== What the task asks ==
Which lines come from the start of the records through the line that holds "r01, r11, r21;"? Write them out word for word.

━━━━━ Information shown ━━━━━

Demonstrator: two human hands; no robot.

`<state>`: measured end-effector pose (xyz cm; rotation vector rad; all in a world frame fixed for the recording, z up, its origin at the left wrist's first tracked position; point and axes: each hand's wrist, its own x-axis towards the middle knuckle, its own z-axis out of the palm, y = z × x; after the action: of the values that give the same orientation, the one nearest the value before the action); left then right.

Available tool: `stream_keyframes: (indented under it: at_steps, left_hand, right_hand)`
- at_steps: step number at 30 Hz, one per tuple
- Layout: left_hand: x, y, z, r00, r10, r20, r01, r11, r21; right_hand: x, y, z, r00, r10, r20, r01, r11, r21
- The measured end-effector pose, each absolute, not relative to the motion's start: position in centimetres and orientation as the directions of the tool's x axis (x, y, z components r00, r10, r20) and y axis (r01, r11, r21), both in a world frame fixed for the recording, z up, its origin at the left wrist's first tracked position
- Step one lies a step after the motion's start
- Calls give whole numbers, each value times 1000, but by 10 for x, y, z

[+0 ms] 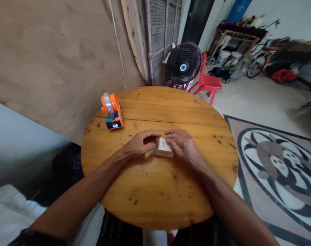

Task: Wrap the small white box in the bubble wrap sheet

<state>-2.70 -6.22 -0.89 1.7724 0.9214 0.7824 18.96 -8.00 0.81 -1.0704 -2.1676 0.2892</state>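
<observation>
A small tan cardboard box (163, 147) lies near the middle of the round wooden table (157, 191). My left hand (138, 145) curls around the box's left side, fingers bent over its far edge and thumb at its near corner. My right hand (184, 145) grips the box's right side, fingers laid over its top. Both hands rest on the tabletop with the box between them.
An orange and blue tape dispenser (112, 111) stands at the table's far left. Behind the table are a plywood wall, a dark floor fan (184, 65) and a red plastic chair (208, 83). A patterned floor lies to the right.
</observation>
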Motion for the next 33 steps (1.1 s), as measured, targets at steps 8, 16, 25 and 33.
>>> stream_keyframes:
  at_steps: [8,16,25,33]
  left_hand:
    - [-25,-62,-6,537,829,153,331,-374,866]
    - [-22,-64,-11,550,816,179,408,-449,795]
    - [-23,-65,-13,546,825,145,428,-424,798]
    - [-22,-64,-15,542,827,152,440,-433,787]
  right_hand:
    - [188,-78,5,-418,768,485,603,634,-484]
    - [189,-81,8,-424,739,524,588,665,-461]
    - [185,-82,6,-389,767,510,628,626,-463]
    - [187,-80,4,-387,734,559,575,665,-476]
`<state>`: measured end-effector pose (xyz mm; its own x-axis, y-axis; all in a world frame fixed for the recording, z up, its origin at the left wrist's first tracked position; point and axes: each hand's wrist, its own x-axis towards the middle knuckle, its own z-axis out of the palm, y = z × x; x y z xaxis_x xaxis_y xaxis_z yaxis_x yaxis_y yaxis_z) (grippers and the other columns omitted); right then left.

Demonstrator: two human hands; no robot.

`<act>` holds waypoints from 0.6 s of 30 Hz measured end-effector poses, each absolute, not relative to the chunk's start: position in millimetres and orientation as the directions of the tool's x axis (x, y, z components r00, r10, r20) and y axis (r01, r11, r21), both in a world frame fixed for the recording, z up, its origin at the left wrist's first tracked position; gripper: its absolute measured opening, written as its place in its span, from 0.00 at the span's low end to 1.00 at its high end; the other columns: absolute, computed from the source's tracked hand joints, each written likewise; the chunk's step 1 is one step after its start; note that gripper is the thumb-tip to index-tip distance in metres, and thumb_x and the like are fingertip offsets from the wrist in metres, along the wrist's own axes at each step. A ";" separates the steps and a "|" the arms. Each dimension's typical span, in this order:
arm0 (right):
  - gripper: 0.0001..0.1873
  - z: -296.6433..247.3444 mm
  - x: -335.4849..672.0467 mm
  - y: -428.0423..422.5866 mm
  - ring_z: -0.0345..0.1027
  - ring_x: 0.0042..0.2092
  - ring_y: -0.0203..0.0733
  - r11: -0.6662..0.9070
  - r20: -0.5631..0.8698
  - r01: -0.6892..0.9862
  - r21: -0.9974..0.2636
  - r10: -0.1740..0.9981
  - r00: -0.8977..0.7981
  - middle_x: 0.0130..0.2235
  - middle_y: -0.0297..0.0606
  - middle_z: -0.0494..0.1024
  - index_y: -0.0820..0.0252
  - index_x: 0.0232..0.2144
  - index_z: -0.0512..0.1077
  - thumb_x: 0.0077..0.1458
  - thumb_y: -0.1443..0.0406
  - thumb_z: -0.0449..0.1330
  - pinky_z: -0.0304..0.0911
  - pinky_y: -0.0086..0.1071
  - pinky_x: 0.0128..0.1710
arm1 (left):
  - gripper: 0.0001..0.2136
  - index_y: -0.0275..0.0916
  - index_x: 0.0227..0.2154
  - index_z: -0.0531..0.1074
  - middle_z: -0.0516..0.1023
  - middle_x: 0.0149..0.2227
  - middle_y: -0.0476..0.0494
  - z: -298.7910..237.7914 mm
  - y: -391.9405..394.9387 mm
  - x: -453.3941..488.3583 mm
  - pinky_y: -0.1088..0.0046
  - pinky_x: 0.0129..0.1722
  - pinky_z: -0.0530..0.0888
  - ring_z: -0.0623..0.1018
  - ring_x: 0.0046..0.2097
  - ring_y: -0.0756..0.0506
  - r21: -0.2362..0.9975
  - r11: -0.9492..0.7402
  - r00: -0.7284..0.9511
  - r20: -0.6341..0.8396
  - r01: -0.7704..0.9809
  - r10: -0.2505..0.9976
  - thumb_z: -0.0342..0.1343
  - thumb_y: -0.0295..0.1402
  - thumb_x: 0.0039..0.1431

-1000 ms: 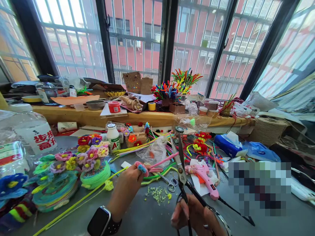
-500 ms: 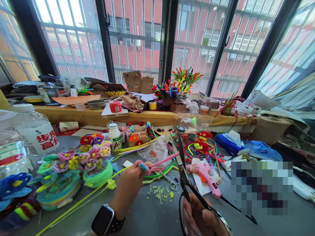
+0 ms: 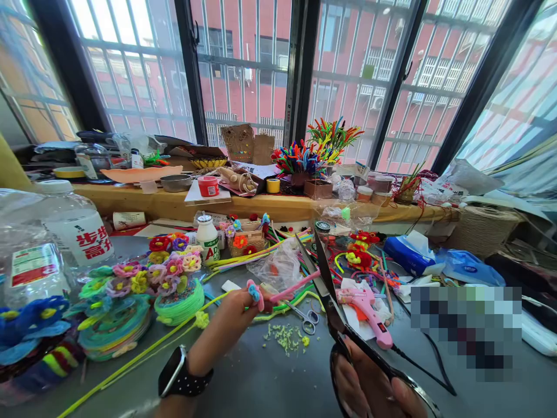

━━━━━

== Exercise result ==
Demonstrator: two human hands; no robot.

`<state>`: measured end-effector pose (xyz cm; rotation vector rad; all in a world frame fixed for the recording, z up, its origin at the left wrist's first tracked position; point and axes: each hand's wrist, its own x-axis towards the middle knuckle, its own z-axis out of the palm, y = z × x; after the action: of the values that give the same orientation, the one nearest the value before the action); left then right.

Available tool: `stream_keyframes: (indented under it: at_steps, left_hand, right_hand)`
- at_steps: step number at 30 Hz, one per tuple
- Layout: left_hand: x, y, z, r00, r10, r20, r01, r11, r21; right_hand: x, y, z, r00, r10, r20, r01, r11, r21

No additional answer is needed here.